During the evening, we all watched “Are We There Yet,” on BBC2 about the Manchester buses. Ds and dh knew all about them and made corrections and comments as the programme progressed!


First day of Spring · Wednesday March 21, 2007 by Lily

Today was spent doing Maths in the morning and carrying on doing the Adult Literacy papers in the afternoon, with music practice fitted in between. Music lessons are going well now and we listened to a recording of the first violin exam piece that is played far faster than R can manage at the moment. I am hoping his piano teacher will be the accompanist for his violin exam but we don’t know yet. I feel confident with her.

Sometime, I’ll dust off my ‘cello to play with ds although he’s now better than I am. I restarted lessons after a 30 year break when I received a small legacy that enabled me to buy my own ‘cello.

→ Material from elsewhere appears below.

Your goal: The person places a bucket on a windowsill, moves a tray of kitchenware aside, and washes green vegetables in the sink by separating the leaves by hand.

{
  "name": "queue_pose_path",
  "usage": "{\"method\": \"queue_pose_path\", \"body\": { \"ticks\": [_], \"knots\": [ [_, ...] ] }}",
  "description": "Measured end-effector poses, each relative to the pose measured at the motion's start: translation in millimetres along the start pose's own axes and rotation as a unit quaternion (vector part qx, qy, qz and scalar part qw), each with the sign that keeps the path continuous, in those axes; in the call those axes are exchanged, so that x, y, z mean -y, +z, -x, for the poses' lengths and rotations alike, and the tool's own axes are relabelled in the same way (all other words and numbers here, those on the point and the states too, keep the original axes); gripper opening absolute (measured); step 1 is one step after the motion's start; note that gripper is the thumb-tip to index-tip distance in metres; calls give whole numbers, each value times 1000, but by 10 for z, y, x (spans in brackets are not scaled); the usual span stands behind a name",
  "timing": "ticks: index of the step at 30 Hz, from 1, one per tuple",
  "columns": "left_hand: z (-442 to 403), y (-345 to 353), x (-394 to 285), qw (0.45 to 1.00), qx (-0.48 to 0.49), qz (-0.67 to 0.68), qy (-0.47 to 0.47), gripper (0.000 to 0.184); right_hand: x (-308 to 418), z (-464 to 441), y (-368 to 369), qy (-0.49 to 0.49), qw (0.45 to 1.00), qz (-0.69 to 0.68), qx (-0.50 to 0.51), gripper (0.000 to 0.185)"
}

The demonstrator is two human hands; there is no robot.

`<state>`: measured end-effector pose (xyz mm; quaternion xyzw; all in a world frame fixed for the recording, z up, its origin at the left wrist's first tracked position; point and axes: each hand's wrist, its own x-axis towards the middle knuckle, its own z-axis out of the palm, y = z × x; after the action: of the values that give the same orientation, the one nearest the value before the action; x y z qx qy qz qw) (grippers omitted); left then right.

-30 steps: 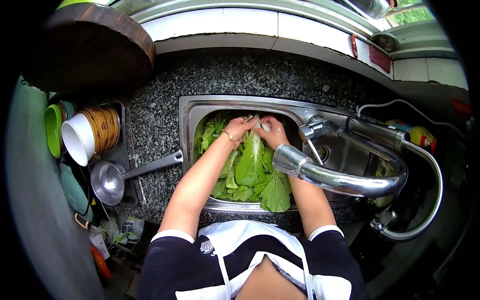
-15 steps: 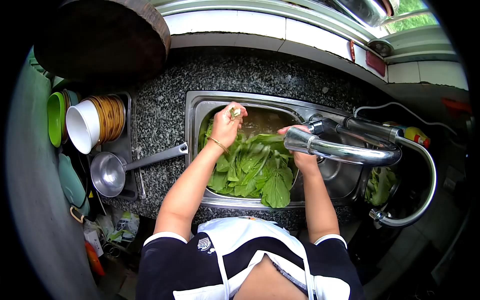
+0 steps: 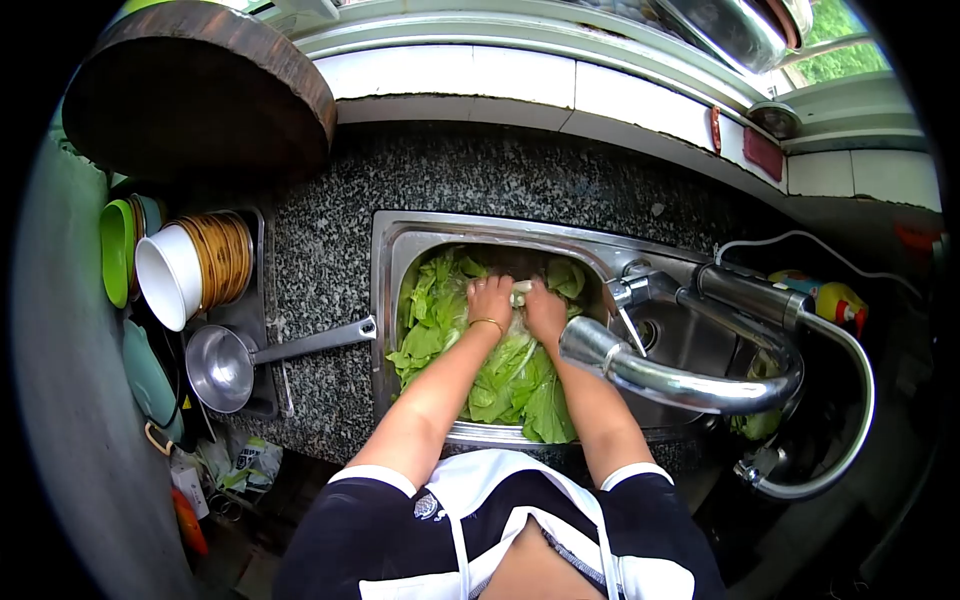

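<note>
1. Head view: I see left hand (image 3: 490, 302) and right hand (image 3: 545, 312), grips closed around a pale stem (image 3: 520, 290).
2. Greens (image 3: 512, 385) lie by the left edge of the sink (image 3: 384, 290), lapping its front edge.
3. Faucet (image 3: 690, 392) crowds the right forearm (image 3: 598, 415).

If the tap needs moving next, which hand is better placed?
Probably the right hand: it is nearer the tap, with the left hand farther off. Both are down at the leafy greens.
</note>
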<state>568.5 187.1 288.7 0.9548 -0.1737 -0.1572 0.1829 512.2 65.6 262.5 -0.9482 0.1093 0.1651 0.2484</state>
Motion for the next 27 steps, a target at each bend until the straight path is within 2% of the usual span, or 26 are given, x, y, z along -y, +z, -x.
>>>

That was just before ds started home ed and then we had grandchildren and granny to help care for so that meant time for practice disappeared and I stopped taking lessons. I have a copy of John Holt’s “Never too Late” to read when I have time, in which he talks about learning to play the ‘cello in his 40s and 50s.

The evening was spent with ds on the phone to his friend for a long while. What do teens who are monosyllabic most of the time with parents find to talk about for an hour? It’s the most natural way in the world of increasing language skills though. Apparently she has done her grade 2 theory and is in top set maths at school so she’s offered to help him, that’s good news!